Levene’s test is significant for our three-level gender variable. We are ignoring this and continuing with the analysis anyway, but in the real world this is something we would have to correct for.
aov_model <- aov_ez(data = d,
id = "row_id",
between = c("gender"),
dv = "belong",
anova_table = list(es = "pes"))
## Contrasts set to contr.sum for the following variables: gender
Effect size cutoffs from Cohen (1988):
nice(aov_model)
## Anova Table (Type 3 tests)
##
## Response: belong
## Effect df MSE F pes p.value
## 1 gender 2, 2101 0.36 23.46 *** .022 <.001
## ---
## Signif. codes: 0 '***' 0.001 '**' 0.01 '*' 0.05 '+' 0.1 ' ' 1
afex_plot(aov_model, x = "gender")
Only run posthocs if the test is significant! E.g., only run the posthoc tests on gender if there is a main effect for gender.
emmeans(aov_model, specs="gender", adjust="tukey")

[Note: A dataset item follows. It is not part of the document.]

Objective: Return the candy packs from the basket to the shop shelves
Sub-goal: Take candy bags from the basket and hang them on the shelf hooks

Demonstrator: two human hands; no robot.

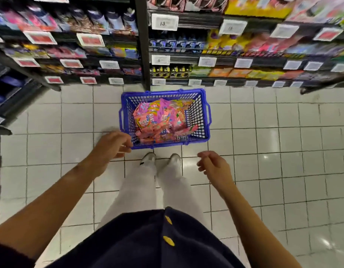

## Note: adjust = "tukey" was changed to "sidak"
## because "tukey" is only appropriate for one set of pairwise comparisons
## gender emmean SE df lower.CL upper.CL
## f 3.26 0.0153 2101 3.23 3.30
## m 3.06 0.0263 2101 2.99 3.12
## nb 3.34 0.1083 2101 3.08 3.60
##
## Confidence level used: 0.95
## Conf-level adjustment: sidak method for 3 estimates
pairs(emmeans(aov_model, specs="gender", adjust="tukey"))

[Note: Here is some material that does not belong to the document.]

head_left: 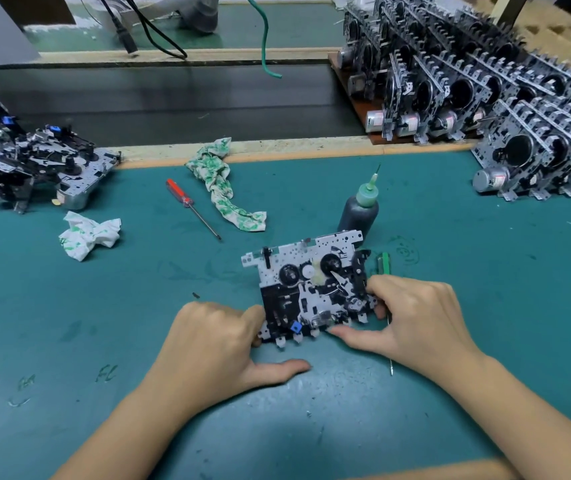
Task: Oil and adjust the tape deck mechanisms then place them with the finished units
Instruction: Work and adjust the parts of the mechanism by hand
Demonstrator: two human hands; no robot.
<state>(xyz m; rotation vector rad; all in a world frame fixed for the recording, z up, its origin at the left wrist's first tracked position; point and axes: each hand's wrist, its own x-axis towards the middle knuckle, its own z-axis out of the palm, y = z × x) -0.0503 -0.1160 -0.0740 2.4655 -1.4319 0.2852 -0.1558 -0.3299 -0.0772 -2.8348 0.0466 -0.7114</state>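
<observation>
A deck mechanism (312, 289) is held tilted up off the green surface (138, 306), near its front centre, reels facing the camera. Its lower left edge is gripped by the left hand (221, 344), thumb stretched flat on the surface. Its right edge is pinched by the right hand (412, 320), thumb under the lower rim; a thin green-handled tool (384, 268) is also held in that hand, its tip pointing down toward the wrist. An oil bottle (360, 209) stands just behind the mechanism, nozzle up. A red screwdriver (190, 206) and two crumpled rags (221, 185) lie to the left. Finished units (485, 98) are stacked at right; another pile (27, 161) sits at left. Adjustment seems under way: the frame is best kept steady by the left hand, with the tool worked gently so small levers are not bent; oil should be kept off the belt.
</observation>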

## contrast estimate SE df t.ratio p.value
## f - m 0.2052 0.0304 2101 6.744 <.0001
## f - nb -0.0793 0.1094 2101 -0.724 0.7491
## m - nb -0.2844 0.1115 2101 -2.552 0.0291
##
## P value adjustment: tukey method for comparing a family of 3 estimates
To test our hypothesis that there would be a significant effect of gender on the need to belong, we used a one-way ANOVA. Our data was unbalanced, with many more women participating in our survey (n = 1546) than men (n = 527) or non-binary and other gender participants (n = 31). This significantly reduces the power of our test and increases the chances of a Type II error. We also identified and removed a single outlier following visual analysis of a Residuals vs Leverage plot. A significant Levene’s test (p = .002) also indicates that our data violates the assumption of homogeneity of variance. This suggests that there is an increased chance of Type I error. We continued with our analysis for the purpose of this class.
We found a significant effect of gender, F(2,2102) = 23.46, p < .001, ηp2 = 0.022 (large effect size; Cohen, 1988). Posthoc tests using Tukey’s HSD revealed that women reported more of a need to belong than men but less of a need to belong than non-binary and other gender participants, while non-binary and other gender participants reported the highest amount of a need to belong overall (see Figure 1 for a comparison).
References
Cohen J. (1988). Statistical Power Analysis for the Behavioral Sciences. New York, NY: Routledge Academic.